It’s 8:15 on a Sunday morning, and I’ve already made:
- Chocolate chip pumpkin pancakes
- Candied Saba bananas (recipe below)
- Fresh butter
- Fresh buttermilk
Still on the docket for today:
- Plum & fig almond tart
- Plum & fig jam
- Vanilla gelato (if I’m still feeling industrious by the time I finish with everything else!)
How will you be spending your Sunday? 🙂
Matamis Na Saging (candied Saba bananas) [adapted from a family recipe, serves 4-5]
Saba bananas are native to the Philippines, and they’re very much like plantains (but better :)). They’re cooked, never eaten raw, and used in a variety of Filipino desserts, including turon de saging (Saba banana in an eggroll wrapper and fried to perfection), banana-cue (Saba banana rolled in sugar, then skewered and grilled until it’s all caramelized), and matamis na saging, which is what I’m sharing below.
This is best eaten cold, topped with milk (what kind of milk? Yes, that’s right, whole milk :)) and shaved ice. Yum. Simple, yet delicious!
- 8 Saba bananas, chopped into quarters (find them at your local Asian store; make sure they’re still somewhat firm, because overripe bananas will turn to mush when you make this)
- 3/4 brown sugar
- 1/2 granulated sugar
- 3/4 cup water
In a saucepan, melt the sugar, then add the water. Stir until incorporated, then add the bananas and bring to a boil. Make sure the bananas are covered in the liquid — if not, add a little more water. Add only a little bit at a time, though, otherwise the syrup will be too watery.

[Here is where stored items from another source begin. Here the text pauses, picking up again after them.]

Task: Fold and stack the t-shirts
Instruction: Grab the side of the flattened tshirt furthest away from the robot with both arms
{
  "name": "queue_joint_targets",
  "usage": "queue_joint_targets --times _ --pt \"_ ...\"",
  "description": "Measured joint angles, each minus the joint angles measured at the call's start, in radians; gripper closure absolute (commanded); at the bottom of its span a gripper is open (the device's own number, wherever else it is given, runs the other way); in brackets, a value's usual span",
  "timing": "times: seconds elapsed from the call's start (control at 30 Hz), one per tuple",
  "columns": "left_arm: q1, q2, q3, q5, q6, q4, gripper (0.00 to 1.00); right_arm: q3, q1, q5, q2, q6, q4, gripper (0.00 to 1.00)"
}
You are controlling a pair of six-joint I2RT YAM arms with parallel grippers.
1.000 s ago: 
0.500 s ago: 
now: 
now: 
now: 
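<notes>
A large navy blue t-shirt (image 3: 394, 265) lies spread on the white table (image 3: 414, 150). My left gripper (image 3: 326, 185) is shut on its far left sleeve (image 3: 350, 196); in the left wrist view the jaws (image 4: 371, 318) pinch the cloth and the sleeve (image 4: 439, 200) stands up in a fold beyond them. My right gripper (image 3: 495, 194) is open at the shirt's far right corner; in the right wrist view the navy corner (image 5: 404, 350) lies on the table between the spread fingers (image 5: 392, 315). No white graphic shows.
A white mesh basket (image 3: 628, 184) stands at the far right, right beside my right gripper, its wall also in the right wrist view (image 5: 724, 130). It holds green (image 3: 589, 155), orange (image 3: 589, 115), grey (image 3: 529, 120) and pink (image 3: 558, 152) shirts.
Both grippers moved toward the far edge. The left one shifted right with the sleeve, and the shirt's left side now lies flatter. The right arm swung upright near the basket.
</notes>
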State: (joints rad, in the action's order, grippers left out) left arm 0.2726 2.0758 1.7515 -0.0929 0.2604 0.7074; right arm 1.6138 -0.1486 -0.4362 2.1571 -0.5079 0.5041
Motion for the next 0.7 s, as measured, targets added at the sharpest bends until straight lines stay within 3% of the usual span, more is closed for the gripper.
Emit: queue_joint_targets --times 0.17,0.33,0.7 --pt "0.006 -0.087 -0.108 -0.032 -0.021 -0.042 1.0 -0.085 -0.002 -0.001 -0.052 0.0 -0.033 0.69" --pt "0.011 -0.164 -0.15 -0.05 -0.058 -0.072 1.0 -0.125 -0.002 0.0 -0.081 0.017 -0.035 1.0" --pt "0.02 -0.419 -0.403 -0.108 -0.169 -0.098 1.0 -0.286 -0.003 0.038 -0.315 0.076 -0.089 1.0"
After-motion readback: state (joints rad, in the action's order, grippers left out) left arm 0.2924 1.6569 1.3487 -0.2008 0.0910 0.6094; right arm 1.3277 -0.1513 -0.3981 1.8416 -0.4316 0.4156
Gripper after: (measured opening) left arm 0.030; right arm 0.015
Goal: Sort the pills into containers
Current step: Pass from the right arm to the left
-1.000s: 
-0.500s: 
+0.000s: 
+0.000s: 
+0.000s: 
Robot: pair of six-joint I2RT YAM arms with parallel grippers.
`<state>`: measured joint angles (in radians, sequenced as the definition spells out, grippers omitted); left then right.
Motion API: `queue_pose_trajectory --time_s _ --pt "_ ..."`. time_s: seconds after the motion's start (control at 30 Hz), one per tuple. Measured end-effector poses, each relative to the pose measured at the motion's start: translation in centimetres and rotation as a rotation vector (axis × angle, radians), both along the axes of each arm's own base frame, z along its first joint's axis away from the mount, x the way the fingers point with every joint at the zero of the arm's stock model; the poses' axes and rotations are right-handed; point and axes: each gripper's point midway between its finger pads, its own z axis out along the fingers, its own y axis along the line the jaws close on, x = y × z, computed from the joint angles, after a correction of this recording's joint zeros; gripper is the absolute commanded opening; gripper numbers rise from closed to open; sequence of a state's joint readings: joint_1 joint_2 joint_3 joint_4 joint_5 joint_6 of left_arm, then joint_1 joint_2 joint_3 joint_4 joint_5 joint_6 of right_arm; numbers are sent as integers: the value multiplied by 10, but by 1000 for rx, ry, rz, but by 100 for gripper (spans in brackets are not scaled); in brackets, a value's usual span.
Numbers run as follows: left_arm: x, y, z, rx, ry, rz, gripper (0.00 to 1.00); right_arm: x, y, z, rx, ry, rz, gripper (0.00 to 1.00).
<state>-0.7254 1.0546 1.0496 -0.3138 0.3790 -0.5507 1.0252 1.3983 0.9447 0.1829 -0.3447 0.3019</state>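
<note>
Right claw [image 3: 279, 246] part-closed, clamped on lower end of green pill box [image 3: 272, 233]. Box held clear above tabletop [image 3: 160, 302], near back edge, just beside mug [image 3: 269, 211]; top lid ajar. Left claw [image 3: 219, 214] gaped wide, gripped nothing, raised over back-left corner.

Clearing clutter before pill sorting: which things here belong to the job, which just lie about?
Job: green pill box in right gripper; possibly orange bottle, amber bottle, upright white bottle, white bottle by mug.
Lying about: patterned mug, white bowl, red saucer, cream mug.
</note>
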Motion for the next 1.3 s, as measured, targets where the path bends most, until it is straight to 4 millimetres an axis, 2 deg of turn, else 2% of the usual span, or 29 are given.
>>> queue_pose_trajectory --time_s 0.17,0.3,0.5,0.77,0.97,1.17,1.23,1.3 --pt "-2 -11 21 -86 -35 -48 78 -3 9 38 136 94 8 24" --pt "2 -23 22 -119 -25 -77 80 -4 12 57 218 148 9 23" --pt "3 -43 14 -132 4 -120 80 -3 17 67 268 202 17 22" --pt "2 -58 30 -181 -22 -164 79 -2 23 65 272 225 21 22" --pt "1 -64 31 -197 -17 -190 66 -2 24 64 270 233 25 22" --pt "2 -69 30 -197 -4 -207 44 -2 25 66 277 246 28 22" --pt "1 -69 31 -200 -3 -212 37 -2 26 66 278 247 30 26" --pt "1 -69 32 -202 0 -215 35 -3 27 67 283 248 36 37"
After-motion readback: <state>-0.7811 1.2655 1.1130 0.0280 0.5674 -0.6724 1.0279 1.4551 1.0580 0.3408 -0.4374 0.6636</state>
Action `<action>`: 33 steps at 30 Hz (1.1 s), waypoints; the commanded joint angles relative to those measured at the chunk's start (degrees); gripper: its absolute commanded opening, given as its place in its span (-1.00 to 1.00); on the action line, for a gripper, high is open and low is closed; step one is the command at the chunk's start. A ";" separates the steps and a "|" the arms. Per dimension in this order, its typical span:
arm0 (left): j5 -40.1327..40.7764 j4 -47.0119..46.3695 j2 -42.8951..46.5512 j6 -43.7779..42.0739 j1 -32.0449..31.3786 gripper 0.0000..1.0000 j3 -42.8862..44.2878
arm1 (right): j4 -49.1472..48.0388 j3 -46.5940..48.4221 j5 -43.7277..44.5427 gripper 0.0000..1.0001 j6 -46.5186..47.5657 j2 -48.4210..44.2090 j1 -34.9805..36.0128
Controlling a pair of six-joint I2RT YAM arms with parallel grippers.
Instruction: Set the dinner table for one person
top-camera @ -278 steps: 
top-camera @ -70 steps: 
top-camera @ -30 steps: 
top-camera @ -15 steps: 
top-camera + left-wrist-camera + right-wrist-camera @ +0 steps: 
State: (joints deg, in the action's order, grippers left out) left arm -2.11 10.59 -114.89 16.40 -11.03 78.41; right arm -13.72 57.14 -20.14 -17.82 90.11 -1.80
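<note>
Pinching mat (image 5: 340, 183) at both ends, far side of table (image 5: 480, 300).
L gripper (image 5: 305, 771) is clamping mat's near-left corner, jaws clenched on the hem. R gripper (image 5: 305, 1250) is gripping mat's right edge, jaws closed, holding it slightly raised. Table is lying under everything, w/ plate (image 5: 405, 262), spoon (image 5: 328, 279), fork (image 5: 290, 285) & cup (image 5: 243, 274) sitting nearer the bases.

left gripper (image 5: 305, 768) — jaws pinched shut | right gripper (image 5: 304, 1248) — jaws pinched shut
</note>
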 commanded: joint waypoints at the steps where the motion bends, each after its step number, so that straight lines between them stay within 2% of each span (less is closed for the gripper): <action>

Simmer until the syrup is thick and reduced somewhat, and the bananas are a little caramelized. The time will vary, but start checking around the 20 minute mark, and then keep checking after that. Your bananas should be fork-tender, but not mushy. Get a bit of a taste and you’ll know it’s done when the bananas no longer have that “raw” taste, but still have a bit of a bite to them.
When cool, top with shaved ice (or you can just put the bananas over ice cubes) and milk (however much you like). Yum!